Search the material below for the string "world" and extract each line that has it.

* * * * *

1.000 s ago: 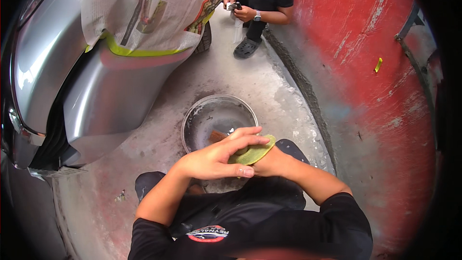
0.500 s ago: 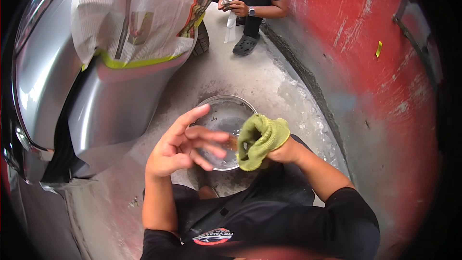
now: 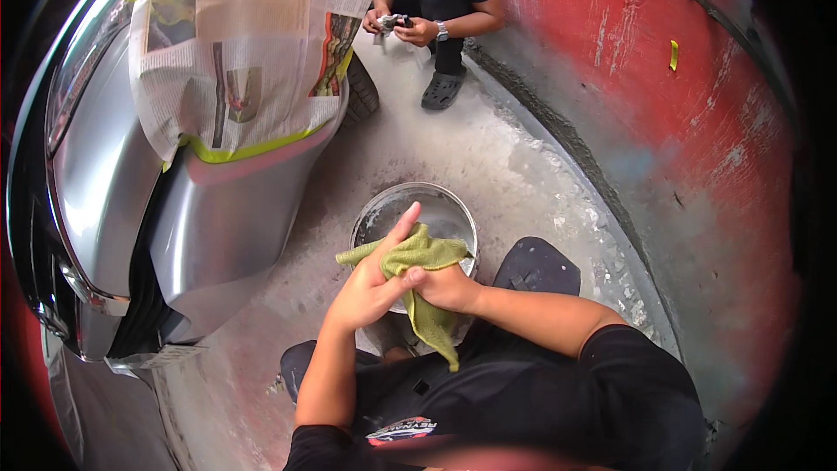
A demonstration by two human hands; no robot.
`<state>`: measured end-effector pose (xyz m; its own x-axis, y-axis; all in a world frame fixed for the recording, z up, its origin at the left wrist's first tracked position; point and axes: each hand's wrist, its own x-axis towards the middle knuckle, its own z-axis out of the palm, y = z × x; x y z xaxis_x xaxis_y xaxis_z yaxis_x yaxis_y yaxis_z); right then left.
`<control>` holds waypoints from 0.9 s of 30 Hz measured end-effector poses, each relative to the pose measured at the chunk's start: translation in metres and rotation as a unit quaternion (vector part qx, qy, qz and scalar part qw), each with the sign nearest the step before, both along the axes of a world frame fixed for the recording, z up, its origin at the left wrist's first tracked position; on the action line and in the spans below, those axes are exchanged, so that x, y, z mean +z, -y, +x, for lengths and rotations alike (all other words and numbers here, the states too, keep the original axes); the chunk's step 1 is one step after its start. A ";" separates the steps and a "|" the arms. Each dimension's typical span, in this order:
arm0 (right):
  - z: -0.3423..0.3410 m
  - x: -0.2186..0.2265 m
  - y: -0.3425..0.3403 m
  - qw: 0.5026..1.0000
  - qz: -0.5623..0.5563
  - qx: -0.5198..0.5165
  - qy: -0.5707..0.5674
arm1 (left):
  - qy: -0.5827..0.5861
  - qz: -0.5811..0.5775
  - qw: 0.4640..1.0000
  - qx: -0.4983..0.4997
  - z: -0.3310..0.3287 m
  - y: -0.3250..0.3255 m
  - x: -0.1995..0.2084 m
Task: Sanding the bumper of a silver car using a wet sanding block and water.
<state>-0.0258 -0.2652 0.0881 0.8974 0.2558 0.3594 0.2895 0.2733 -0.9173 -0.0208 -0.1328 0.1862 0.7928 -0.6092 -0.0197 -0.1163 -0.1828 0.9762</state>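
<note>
A yellow-green cloth (image 3: 427,250) is bunched between my two hands, with one corner sticking out on the left and another hanging down toward my lap. My right hand (image 3: 447,288) is closed on it. Pressed against the cloth from the left is my left hand (image 3: 370,288), its index finger pointing up and its thumb lying over my right hand; its other fingers are hidden by the cloth. Below the hands stands a round bucket (image 3: 472,218) with a metallic-looking rim, partly covered by hands and cloth.
At left stands a silver car body panel (image 3: 228,227), masked with newspaper (image 3: 261,44) and yellow-green tape (image 3: 253,151). A co-worker (image 3: 440,0) crouches ahead, holding a small object. A worn red wall (image 3: 602,52) curves along the right. My dark-clad knee (image 3: 536,269) juts beside the bucket.
My left hand has come across to the right and met the cloth. My right hand has moved left with it, and the cloth is now squeezed between both hands. The view has shifted slightly.
</note>
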 end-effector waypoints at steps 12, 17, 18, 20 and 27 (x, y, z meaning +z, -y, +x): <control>0.008 -0.006 0.138 0.989 -0.090 0.012 0.120 | -0.122 -0.006 0.987 -0.103 -0.034 -0.004 -0.001; 0.013 -0.058 0.167 0.994 0.046 0.075 0.061 | 0.032 0.236 0.971 0.001 -0.034 0.000 -0.009; 0.015 -0.064 0.162 0.994 0.048 0.077 0.060 | 0.030 0.238 0.971 0.003 -0.034 -0.006 -0.017; 0.010 -0.071 0.151 0.995 -0.013 0.089 0.050 | 0.059 0.133 0.982 0.123 -0.036 -0.018 -0.036; -0.003 -0.031 0.082 0.944 -0.133 0.151 0.259 | -0.045 -0.063 0.956 0.284 -0.047 -0.002 -0.073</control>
<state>-0.0284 -0.3477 0.0575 0.4896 0.6157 0.6174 0.6647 0.1947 -0.7213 -0.0682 -0.1312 0.1133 0.9947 -0.0838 -0.0590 0.0530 -0.0725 0.9960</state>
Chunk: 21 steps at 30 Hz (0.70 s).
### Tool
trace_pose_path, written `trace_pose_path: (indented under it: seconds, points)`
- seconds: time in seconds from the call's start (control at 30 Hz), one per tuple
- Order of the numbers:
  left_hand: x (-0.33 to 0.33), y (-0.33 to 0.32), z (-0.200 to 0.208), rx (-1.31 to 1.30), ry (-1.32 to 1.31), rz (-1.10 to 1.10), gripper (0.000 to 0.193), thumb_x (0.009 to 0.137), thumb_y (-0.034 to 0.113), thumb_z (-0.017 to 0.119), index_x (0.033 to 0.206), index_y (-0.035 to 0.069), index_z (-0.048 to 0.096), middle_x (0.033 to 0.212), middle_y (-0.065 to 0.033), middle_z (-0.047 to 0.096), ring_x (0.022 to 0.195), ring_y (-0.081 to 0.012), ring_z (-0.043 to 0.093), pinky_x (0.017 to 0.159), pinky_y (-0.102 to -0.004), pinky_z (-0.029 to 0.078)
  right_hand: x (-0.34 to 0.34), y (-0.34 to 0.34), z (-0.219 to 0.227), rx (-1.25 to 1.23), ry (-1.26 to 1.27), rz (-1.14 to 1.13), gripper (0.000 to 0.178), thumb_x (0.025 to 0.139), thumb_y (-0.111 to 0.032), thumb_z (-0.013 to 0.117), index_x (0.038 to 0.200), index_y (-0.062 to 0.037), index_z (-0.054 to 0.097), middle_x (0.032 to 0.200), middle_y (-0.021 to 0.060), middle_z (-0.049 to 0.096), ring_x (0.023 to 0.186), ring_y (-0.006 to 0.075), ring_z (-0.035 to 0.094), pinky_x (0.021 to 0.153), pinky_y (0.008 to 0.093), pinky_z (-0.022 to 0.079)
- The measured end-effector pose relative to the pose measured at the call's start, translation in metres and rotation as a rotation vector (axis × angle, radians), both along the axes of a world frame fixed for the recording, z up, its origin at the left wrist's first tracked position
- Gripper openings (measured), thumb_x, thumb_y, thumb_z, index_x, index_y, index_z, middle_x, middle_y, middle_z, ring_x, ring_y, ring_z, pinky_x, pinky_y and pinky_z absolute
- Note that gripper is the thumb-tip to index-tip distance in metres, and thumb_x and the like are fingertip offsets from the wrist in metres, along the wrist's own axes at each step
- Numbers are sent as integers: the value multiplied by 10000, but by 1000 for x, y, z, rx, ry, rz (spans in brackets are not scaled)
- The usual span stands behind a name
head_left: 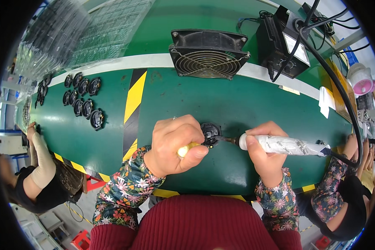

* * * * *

### Result
`<state>`: measured end-effector pose (xyz m; its own x-axis, y-axis; all in a world frame fixed for the recording, z up, its origin at the left wrist's first tracked position; point and axes: each hand's wrist, its own x-axis towards the middle knuckle, its own z-axis out of the palm, y = z × x; x y z xaxis_x xaxis_y xaxis_z yaxis_x yaxis_y yaxis_z); right then left.
`<control>` holds waypoints from 0.9 s of 30 Hz measured end-effector poses, each relative to the pose measured at the chunk's start: translation in metres and rotation as a unit quaternion (vector part qx, qy, qz and scalar part qw), each with the sign nearest the step before, both along the axes of a world frame fixed for the recording, z up, its origin at the left wrist's first tracked position; on the action line and in the spans below, those axes are exchanged, so that x, y, z mean +z, -y, +x, for lengths and rotations alike (all other words and numbers here, the states too, keep the original axes); the chunk's step 1 is one step after its start. A ";" separates the steps and a "|" the arms. Each dimension's typical span, in this order:
- The measured end-effector pose relative to the pose measured at the call's start, translation in metres and rotation as a rotation vector (axis × angle, radians), both along the axes of a world frame fixed for the recording, z up, its origin at the left wrist's first tracked position

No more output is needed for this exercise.